Which, on my computer, yields these results:

$ python3.5 proc.py
Start: 40000000 Time taken: 3.3081891536712646
Start: 30000000 Time taken: 2.957615852355957
Start: 20000000 Time taken: 2.144028902053833
Start: 10000000 Time taken: 1.3123805522918701
Total time taken: 3.3637709617614746

What happened here? The ProcessPoolExecutor has spun off a bunch of processes, distributing the workload and returning results as soon as all of them have completed their execution.

There is no explicit mention to threading nor multiprocess in the code. The ProcessPoolExecutor does pretty much everything on its own. It is a very high level construct.

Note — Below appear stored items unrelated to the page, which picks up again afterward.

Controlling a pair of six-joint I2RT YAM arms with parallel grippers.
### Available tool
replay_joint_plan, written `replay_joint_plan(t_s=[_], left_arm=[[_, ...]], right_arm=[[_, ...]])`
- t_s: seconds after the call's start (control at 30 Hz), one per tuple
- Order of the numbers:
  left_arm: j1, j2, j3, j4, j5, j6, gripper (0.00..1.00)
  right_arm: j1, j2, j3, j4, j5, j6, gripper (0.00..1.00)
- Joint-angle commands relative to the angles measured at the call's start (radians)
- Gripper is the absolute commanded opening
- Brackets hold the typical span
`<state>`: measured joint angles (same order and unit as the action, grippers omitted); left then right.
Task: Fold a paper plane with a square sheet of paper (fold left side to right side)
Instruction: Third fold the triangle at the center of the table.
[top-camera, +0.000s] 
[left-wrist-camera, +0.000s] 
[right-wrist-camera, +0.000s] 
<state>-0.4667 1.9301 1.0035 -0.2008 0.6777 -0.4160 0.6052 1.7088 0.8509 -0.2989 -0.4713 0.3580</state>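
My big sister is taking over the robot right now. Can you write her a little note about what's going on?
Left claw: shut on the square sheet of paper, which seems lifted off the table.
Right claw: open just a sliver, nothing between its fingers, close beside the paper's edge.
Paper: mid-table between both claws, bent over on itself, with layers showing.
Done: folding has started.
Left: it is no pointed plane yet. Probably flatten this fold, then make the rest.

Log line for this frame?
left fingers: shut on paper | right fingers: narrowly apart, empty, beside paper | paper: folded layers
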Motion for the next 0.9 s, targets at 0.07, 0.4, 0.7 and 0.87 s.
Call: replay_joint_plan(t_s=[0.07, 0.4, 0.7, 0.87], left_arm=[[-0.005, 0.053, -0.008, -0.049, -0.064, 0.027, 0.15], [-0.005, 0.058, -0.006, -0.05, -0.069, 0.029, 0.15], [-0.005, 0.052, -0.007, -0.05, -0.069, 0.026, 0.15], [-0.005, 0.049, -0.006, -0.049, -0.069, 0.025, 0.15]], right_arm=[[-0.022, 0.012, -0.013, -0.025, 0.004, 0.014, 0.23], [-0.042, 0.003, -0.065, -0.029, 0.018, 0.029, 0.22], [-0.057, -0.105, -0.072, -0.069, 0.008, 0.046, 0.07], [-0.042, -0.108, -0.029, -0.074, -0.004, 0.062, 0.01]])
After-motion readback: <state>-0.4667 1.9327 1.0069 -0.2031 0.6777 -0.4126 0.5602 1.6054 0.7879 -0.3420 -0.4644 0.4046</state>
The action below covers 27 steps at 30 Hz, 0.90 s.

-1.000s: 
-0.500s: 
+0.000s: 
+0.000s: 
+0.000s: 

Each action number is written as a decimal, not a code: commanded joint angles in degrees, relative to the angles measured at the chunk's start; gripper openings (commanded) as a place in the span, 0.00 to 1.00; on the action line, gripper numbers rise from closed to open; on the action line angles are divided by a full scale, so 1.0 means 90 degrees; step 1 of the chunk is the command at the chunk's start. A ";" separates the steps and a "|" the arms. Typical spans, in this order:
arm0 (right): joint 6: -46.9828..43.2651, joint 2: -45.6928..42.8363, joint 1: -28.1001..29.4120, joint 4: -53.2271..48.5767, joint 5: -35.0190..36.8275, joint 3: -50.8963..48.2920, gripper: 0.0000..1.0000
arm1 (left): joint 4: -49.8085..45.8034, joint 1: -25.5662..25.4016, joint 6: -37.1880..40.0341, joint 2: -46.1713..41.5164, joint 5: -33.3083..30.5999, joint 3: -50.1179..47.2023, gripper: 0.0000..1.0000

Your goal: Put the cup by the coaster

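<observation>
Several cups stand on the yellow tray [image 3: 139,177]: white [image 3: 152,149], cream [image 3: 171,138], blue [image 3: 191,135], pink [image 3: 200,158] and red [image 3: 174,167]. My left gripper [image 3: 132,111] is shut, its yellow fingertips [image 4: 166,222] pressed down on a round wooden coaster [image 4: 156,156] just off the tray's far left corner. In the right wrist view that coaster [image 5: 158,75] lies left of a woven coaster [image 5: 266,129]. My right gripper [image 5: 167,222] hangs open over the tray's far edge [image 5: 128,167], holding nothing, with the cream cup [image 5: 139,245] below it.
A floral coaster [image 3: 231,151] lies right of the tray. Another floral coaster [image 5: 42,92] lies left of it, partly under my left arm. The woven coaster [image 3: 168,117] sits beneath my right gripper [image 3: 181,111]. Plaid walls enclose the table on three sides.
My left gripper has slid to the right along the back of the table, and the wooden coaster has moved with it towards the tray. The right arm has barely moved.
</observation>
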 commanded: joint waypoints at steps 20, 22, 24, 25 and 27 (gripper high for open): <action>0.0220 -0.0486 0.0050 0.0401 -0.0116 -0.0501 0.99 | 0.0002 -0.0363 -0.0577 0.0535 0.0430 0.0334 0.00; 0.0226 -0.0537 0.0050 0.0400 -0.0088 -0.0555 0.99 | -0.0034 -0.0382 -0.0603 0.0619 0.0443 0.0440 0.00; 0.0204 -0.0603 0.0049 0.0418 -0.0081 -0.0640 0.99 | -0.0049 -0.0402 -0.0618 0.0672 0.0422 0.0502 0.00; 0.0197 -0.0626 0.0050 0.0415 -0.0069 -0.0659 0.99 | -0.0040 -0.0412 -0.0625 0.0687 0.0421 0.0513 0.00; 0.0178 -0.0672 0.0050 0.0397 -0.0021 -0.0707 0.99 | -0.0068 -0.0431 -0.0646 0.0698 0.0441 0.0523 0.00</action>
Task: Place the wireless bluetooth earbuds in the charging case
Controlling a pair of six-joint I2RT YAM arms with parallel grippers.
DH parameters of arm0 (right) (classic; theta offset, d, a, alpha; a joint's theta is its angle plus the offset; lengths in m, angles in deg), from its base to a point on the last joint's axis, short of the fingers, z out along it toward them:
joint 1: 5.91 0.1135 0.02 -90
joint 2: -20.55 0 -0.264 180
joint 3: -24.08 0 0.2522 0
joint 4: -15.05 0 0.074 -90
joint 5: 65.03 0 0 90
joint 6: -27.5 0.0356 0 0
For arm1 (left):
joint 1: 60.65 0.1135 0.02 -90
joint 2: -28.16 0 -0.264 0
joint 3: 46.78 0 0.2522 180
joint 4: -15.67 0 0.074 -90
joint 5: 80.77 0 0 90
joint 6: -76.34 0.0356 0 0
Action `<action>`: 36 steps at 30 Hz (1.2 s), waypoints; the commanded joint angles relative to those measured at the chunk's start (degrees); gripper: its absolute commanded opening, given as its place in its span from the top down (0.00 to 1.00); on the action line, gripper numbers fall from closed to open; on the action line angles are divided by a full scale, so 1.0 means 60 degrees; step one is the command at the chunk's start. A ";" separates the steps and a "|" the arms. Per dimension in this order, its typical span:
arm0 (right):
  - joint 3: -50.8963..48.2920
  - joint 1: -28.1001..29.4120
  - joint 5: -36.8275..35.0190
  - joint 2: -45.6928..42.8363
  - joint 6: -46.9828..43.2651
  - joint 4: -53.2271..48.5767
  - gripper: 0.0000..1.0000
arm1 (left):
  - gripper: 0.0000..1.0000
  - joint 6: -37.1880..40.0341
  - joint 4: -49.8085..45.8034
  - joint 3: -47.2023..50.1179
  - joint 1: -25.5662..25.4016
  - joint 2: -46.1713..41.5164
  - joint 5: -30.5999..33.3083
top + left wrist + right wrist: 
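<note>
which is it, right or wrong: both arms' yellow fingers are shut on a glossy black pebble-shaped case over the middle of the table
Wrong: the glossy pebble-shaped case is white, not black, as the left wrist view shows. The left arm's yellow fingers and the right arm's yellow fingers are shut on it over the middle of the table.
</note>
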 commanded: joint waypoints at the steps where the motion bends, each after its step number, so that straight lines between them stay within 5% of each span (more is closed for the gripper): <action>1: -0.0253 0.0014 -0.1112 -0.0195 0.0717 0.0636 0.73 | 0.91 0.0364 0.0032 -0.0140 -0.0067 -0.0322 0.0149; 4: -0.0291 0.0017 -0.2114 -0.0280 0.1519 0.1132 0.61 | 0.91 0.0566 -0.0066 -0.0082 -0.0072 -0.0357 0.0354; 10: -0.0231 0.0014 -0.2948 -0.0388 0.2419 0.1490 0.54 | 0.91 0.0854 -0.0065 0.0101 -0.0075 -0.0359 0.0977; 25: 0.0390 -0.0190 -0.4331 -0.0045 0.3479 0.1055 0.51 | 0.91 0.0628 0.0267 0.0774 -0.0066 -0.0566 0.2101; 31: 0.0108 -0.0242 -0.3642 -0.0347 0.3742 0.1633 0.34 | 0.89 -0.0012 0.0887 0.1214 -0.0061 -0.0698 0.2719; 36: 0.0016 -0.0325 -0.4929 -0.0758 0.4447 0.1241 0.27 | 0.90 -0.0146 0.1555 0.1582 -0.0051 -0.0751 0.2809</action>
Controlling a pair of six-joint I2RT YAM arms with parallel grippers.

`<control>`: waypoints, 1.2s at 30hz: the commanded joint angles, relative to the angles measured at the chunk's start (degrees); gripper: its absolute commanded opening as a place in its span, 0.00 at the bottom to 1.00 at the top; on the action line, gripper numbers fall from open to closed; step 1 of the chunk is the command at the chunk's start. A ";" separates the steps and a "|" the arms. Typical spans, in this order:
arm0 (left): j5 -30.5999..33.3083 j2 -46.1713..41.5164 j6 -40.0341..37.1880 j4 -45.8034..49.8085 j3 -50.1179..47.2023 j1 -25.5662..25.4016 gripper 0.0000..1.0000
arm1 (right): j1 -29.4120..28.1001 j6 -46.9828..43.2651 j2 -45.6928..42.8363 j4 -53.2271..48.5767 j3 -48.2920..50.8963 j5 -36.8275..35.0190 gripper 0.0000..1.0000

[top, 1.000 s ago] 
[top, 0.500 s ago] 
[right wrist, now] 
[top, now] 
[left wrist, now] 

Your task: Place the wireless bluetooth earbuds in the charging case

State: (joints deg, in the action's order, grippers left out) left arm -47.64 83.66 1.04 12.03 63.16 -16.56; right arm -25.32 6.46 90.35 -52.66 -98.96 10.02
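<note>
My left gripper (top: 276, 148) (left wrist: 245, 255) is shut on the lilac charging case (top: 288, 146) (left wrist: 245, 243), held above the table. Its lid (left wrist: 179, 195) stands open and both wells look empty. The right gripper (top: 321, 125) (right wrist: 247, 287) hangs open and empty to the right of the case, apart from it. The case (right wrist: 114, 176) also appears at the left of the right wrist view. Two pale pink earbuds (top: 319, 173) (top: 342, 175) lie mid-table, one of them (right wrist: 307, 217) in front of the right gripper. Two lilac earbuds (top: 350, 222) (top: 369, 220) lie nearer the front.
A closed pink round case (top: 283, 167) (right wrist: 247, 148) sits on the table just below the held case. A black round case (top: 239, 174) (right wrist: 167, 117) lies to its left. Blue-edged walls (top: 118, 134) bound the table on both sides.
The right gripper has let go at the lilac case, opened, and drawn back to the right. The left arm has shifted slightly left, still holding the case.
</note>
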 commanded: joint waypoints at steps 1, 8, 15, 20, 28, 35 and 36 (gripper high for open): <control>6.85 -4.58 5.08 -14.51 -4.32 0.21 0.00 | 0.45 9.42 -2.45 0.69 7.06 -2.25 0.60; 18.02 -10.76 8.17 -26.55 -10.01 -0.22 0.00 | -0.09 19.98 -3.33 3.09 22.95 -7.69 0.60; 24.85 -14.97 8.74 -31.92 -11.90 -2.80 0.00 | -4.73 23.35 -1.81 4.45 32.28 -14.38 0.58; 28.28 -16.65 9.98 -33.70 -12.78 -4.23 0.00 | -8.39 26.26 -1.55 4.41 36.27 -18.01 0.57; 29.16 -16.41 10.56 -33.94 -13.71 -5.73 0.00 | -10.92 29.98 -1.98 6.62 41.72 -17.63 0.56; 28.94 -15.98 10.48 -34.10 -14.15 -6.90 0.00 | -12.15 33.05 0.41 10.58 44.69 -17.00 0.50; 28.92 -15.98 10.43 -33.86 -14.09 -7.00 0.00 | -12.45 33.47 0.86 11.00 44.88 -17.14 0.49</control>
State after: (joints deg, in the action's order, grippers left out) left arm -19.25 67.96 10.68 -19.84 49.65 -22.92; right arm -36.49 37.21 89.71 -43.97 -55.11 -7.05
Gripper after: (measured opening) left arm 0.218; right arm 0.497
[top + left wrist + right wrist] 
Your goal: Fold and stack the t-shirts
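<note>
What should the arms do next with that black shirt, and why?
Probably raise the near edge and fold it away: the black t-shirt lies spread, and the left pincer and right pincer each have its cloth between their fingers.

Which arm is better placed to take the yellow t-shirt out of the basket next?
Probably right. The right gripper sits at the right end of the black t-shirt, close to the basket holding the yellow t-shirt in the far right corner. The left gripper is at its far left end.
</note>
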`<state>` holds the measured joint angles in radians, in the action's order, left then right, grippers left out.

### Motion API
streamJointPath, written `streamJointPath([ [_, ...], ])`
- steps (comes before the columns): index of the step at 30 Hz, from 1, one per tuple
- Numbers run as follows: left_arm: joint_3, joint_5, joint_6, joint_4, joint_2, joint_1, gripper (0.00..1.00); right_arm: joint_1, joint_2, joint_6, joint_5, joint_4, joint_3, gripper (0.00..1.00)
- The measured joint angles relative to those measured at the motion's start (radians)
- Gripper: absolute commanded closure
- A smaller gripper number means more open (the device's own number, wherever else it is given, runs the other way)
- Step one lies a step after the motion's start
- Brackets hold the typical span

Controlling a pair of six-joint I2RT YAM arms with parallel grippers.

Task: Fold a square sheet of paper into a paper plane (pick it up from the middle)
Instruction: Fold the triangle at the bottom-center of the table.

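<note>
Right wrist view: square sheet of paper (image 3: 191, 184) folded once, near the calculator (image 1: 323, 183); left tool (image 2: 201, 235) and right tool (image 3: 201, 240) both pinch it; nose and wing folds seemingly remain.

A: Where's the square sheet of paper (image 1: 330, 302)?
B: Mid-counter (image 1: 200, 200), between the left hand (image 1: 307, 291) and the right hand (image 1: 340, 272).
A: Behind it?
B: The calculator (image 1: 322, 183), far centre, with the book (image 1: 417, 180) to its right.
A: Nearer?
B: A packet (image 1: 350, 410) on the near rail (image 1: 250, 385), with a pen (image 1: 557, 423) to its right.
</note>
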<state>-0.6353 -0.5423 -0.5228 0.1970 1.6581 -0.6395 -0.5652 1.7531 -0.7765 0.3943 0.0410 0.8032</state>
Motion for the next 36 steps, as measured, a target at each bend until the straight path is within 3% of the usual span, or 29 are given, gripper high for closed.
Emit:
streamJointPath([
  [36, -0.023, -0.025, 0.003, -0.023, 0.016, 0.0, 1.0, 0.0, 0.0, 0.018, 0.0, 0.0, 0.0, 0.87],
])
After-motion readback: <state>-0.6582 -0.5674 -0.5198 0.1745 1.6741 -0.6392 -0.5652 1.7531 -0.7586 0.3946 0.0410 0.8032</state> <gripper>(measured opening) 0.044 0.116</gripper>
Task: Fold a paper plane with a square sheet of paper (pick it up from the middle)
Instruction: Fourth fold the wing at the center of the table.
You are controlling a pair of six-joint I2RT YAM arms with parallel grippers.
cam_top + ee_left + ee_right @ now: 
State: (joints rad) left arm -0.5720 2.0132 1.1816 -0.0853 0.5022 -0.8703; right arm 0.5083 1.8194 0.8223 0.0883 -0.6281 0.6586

When to use ProcessPoolExecutor and ThreadPoolExecutor

Our countdown function is CPU-bound. It's a known fact that the cPython Global Interpreter Lock wasn't designed with the multiple CPU-bound threads use-case in mind. This gives us a simple rule to choose between ProcessPoolExecutor and ThreadPoolExecutor:

  • For CPU-bound workloads: use ProcessPoolExecutor
  • For I/O-bound workloads: use ThreadPoolExecutor

If we swap the ProcessPoolExecutor for the ThreadPoolExecutor in the example above, the overall time taken by the script will be much higher (almost twice, in my case).

$ python3.5 proc.py
Start: 40000000 Time taken: 6.244499921798706
Start: 30000000 Time taken: 5.247483015060425
Start: 20000000 Time taken: 4.267640829086304
Start: 10000000 Time taken: 3.5105090141296387
Total time taken: 6.245465517044067

Asyncio with ProcessPoolExecutor and ThreadPoolExecutor

Asyncio is getting traction, but many libraries haven't been adapted to work with it yet. For the time being, many asyncio-based Python projects will have to interface with blocking libraries.

An Executor will help you do that.

Example ProcessPoolExecutor and ThreadPoolExecutor

Let's say that we're writing a web application that processes image uploads and resizes them. We will use aiohttp.web, a web framework based on asyncio, and Pillow for the image processing.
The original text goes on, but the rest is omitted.